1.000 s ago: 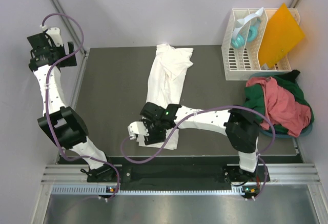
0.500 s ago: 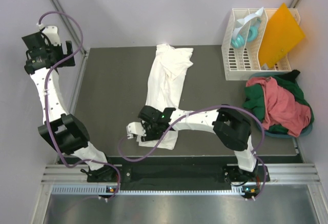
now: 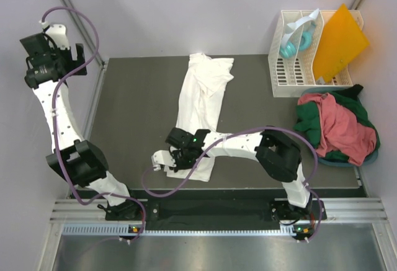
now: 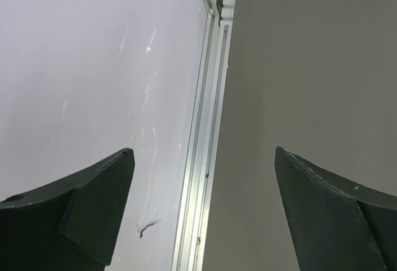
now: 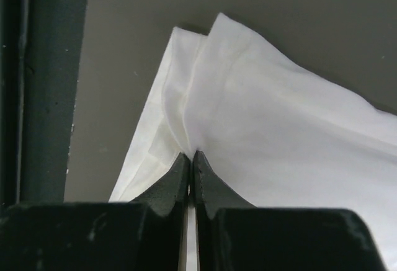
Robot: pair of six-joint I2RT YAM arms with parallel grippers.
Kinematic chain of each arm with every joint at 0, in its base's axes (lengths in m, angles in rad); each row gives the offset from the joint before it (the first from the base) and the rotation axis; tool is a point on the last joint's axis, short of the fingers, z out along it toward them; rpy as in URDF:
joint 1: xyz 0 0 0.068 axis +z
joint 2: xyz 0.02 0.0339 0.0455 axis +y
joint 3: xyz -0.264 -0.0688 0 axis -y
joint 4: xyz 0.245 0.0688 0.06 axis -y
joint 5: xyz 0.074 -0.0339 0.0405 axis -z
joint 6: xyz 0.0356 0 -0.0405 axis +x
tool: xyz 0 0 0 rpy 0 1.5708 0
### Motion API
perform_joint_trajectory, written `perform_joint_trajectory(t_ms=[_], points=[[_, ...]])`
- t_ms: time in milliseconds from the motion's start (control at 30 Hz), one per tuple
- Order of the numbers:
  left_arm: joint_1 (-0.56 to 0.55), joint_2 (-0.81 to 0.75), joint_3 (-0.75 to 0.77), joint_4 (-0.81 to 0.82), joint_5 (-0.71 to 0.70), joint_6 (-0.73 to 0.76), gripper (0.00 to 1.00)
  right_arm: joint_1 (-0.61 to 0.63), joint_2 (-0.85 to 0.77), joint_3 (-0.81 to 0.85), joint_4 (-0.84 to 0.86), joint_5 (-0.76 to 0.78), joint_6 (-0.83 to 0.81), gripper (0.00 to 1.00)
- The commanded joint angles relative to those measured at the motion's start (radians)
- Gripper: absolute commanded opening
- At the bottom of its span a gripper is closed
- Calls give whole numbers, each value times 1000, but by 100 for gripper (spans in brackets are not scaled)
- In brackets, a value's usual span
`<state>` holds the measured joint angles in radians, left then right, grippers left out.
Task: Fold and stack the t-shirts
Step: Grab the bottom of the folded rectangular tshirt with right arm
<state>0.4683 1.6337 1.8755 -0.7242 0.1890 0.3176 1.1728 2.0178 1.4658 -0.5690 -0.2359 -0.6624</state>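
Observation:
A large white t-shirt [image 3: 201,91] lies folded into a long strip down the middle of the dark table. My right gripper [image 3: 175,162] is low at the shirt's near left corner. In the right wrist view the gripper [image 5: 191,156] is shut, pinching a fold of the white t-shirt [image 5: 279,134] between its tips. A heap of salmon-red t-shirt [image 3: 341,125] and dark green t-shirt [image 3: 308,124] cloth sits at the right edge. My left gripper [image 3: 42,66] is raised at the far left, beside the wall, and it [image 4: 203,151] stands wide open with nothing in it.
A white slatted rack [image 3: 298,57] holding an orange sheet [image 3: 338,41] and a teal object [image 3: 291,44] stands at the back right. The coloured heap rests in a teal basin [image 3: 322,160]. A metal rail [image 4: 201,159] borders the table's left side by the wall.
My right gripper's jaws have closed onto the near corner of the white shirt. The left arm has swung a little further up and left.

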Motion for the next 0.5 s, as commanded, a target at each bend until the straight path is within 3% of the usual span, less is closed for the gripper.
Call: perform_joint_trajectory(t_ms=[0,200,233,333,467], points=[[6,34,86,9,6,-5,99,31,-44,48,-55,-95,-31,0],[7,71,140,-6,21,-31,99,73,-44,33,-74,-111,-40,0],[6,72,145,-9,21,-32,99,80,-45,27,-72,-109,-42,5],[6,75,148,-11,27,-37,99,83,-51,4,-62,-71,-43,52],[6,78,140,-15,30,-40,99,85,-65,7,-63,-43,-34,67]])
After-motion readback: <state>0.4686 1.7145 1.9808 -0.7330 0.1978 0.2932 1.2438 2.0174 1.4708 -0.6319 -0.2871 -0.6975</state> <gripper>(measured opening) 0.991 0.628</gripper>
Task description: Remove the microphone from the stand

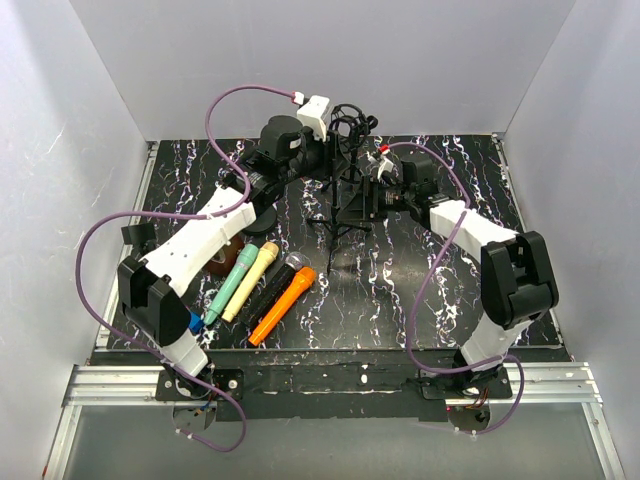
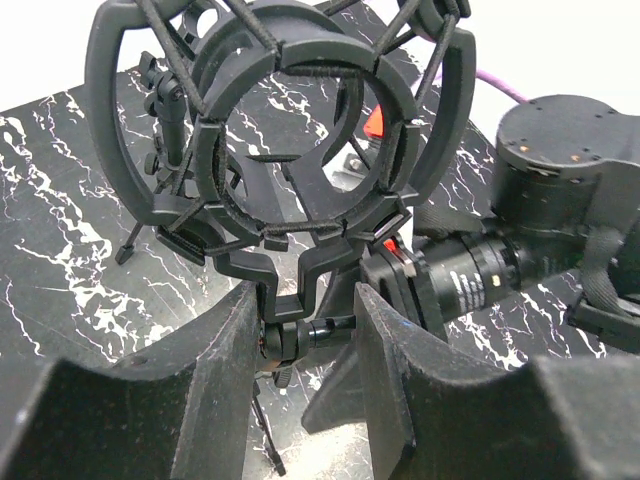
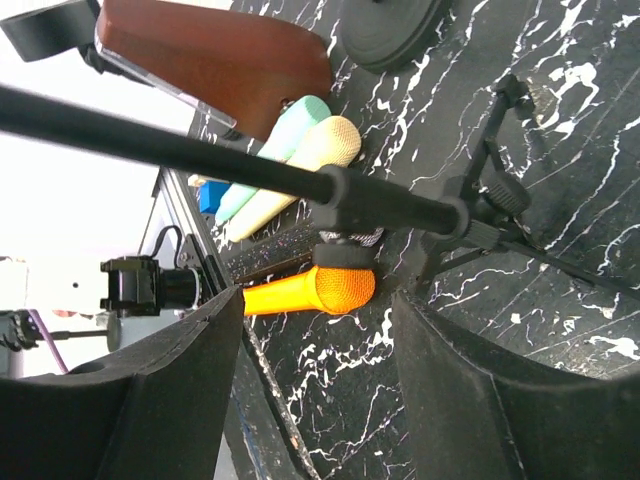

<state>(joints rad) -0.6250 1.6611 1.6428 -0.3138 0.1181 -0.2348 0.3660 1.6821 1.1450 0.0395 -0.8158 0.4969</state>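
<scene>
The left tool [image 2: 308,300] clenches the likely light, tip-prone stand [image 2: 300,340] at its stiff joint under the springy, seemingly empty mount [image 2: 205,150]; the right tool [image 3: 312,305] hangs released.

The left arm [image 1: 205,235] rises from its base, folds at the elbow and reaches forward and to the right, with its wrist at the far middle. The left gripper [image 2: 308,292] has its jaws partly closed, with both fingers pressed against the joint of the stand [image 2: 290,338]. The right arm [image 1: 480,235] bends sharply at its elbow and stretches left toward the middle. The right gripper [image 3: 318,298] has its jaws spread wide apart.
</scene>
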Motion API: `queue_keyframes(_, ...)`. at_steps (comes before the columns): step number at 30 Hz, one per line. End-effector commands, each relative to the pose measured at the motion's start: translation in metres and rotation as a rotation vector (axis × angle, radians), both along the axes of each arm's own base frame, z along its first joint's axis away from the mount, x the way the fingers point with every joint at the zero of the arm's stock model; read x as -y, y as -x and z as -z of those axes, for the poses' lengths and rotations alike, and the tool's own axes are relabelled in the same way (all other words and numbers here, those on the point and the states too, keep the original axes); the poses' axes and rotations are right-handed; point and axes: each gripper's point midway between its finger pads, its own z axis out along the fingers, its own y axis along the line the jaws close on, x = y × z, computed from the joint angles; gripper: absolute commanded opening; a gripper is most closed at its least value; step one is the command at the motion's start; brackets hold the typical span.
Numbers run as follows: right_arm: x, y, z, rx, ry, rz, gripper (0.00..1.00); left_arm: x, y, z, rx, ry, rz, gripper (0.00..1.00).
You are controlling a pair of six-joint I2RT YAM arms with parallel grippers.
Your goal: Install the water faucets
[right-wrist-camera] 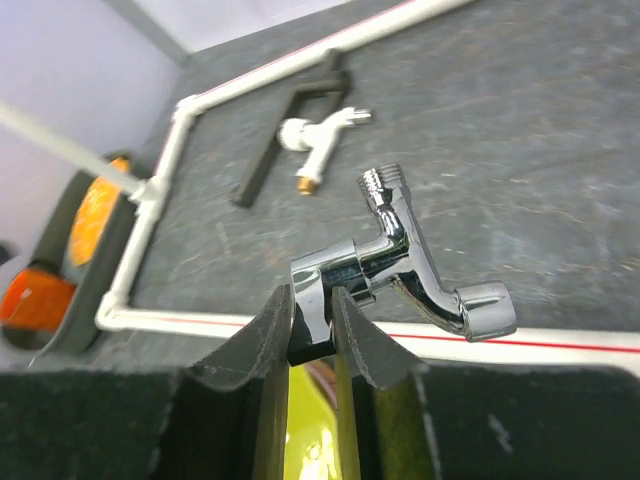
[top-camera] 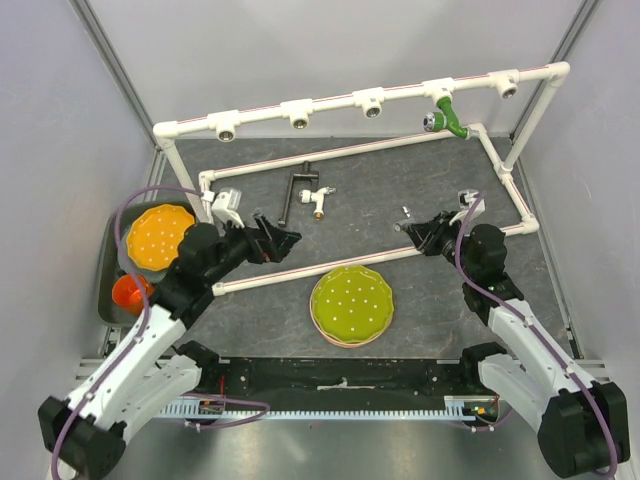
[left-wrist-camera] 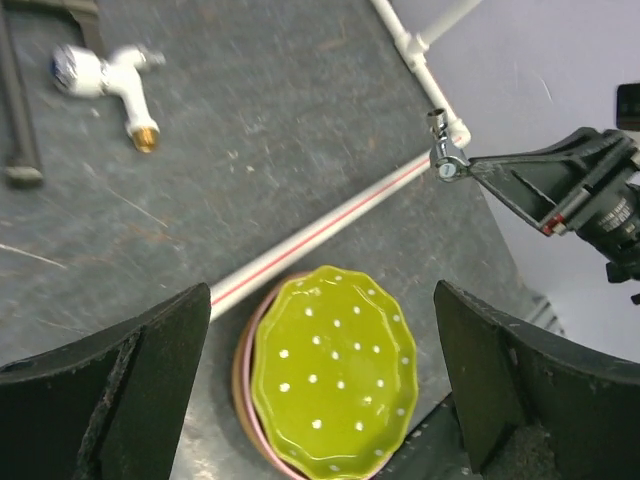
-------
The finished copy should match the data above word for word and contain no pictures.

1.000 s ago: 
0.500 s ago: 
now: 
now: 
now: 
Robot: pair of six-joint I2RT YAM arms with parallel grippers.
Kinematic chain of each arm with every joint at 0, in its base's axes (lengths in m, angles in rad); each row gives the offset from the joint before it (the first from the base) and the rotation axis; tool is a point on the last joint's axis, short of the fingers, z out along it toward them; rpy as in URDF:
joint 1: xyz 0 0 0.068 axis +z
joint 2: xyz 0.02 0.0339 0.0455 axis +y
joint 3: xyz -0.264 -0.0688 0 axis -y
joint 4: xyz 0.245 0.0688 0.06 axis -y
joint 5: xyz 0.074 -0.0339 0.0405 axis -z
joint 6: xyz 0.0356 0 -0.0405 axis +x
tool: xyz 0 0 0 rpy 0 1.5708 0
### Motion API
perform_joint_trajectory, written `perform_joint_trajectory(t_ms=[_], points=[[_, ...]])`
- t_ms: time in milliseconds from the motion's start (control at 30 Hz), one per tuple
- Order of the numbers:
  left_arm: joint_1 (-0.56 to 0.55), joint_2 (-0.81 to 0.75), joint_3 (-0.75 to 0.77), joint_4 (-0.81 to 0.82), joint_5 (-0.71 to 0.70), joint_6 (-0.73 to 0.76), gripper (0.00 to 1.00)
  right_arm: joint_1 (-0.61 to 0.63), joint_2 (-0.85 to 0.77), joint_3 (-0.81 to 0.85), joint_4 (-0.84 to 0.86), joint_5 (-0.76 to 0.78), joint_6 (-0.83 to 0.81), gripper (0.00 to 1.00)
- The commanded joint angles relative to those measured at the motion's start (radians)
- Gripper: absolute commanded opening
- At the bottom of its span a gripper is closed
- Calls give whole numbers, each value times 1000, but by 100 for gripper (spans in brackets are not scaled)
- In brackets, a value's usual span
`<state>` holds the measured joint angles in radians, left then right, grippers left out.
Task: Fold and stack the t-shirts
Step: Grab the bottom of the folded rectangular tshirt with right arm
<state>0.4683 1.6337 1.8755 -0.7242 0.1890 0.3176 1.1728 2.0178 1.4658 -0.5690 -0.2359 -0.6624</state>
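Observation:
A large white t-shirt [image 3: 201,91] lies folded into a long strip down the middle of the dark table. My right gripper [image 3: 175,162] is low at the shirt's near left corner. In the right wrist view the gripper [image 5: 191,156] is shut, pinching a fold of the white t-shirt [image 5: 279,134] between its tips. A heap of salmon-red t-shirt [image 3: 341,125] and dark green t-shirt [image 3: 308,124] cloth sits at the right edge. My left gripper [image 3: 42,66] is raised at the far left, beside the wall, and it [image 4: 203,151] stands wide open with nothing in it.
A white slatted rack [image 3: 298,57] holding an orange sheet [image 3: 338,41] and a teal object [image 3: 291,44] stands at the back right. The coloured heap rests in a teal basin [image 3: 322,160]. A metal rail [image 4: 201,159] borders the table's left side by the wall.
My right gripper's jaws have closed onto the near corner of the white shirt. The left arm has swung a little further up and left.
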
Motion for the next 0.5 s, as commanded, a target at each bend until the straight path is within 3% of the usual span, less is closed for the gripper.
Call: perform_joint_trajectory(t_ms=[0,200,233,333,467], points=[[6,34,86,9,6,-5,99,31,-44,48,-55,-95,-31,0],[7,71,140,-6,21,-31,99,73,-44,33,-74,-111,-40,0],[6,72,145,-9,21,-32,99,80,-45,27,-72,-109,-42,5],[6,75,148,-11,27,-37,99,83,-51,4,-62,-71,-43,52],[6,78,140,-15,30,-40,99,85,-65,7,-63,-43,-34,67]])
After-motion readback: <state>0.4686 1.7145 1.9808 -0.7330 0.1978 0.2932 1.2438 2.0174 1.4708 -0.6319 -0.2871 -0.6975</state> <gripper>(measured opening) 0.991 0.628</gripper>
Task description: Remove the microphone from the stand


<state>(joints rad) -0.6250 1.6611 1.6428 -0.3138 0.1181 -0.2348 0.3660 1.6821 1.1450 0.0395 -0.8158 0.4969</state>
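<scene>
The left tool [image 2: 308,300] clenches the likely light, tip-prone stand [image 2: 300,340] at its stiff joint under the springy, seemingly empty mount [image 2: 205,150]; the right tool [image 3: 312,305] hangs released.

The left arm [image 1: 205,235] rises from its base, folds at the elbow and reaches forward and to the right, with its wrist at the far middle. The left gripper [image 2: 308,292] has its jaws partly closed, with both fingers pressed against the joint of the stand [image 2: 290,338]. The right arm [image 1: 480,235] bends sharply at its elbow and stretches left toward the middle. The right gripper [image 3: 318,298] has its jaws spread wide apart.
</scene>
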Motion API: `queue_keyframes(_, ...)`. at_steps (comes before the columns): step number at 30 Hz, one per line. End-effector commands, each relative to the pose measured at the motion's start: translation in metres and rotation as a rotation vector (axis × angle, radians), both along the axes of each arm's own base frame, z along its first joint's axis away from the mount, x the way the fingers point with every joint at the zero of the arm's stock model; read x as -y, y as -x and z as -z of those axes, for the poses' lengths and rotations alike, and the tool's own axes are relabelled in the same way (all other words and numbers here, those on the point and the states too, keep the original axes); the poses' axes and rotations are right-handed; point and axes: each gripper's point midway between its finger pads, its own z axis out along the fingers, its own y axis along the line the jaws close on, x = y × z, computed from the joint angles; gripper: absolute commanded opening; a gripper is most closed at its least value; step one is the command at the motion's start; brackets hold the typical span.
Numbers run as follows: right_arm: x, y, z, rx, ry, rz, gripper (0.00..1.00); left_arm: x, y, z, rx, ry, rz, gripper (0.00..1.00).
You are controlling a pair of six-joint I2RT YAM arms with parallel grippers.
Your goal: Install the water faucets
[right-wrist-camera] 
[top-camera] 
[left-wrist-camera] 

The exercise has been answered, and the work is done.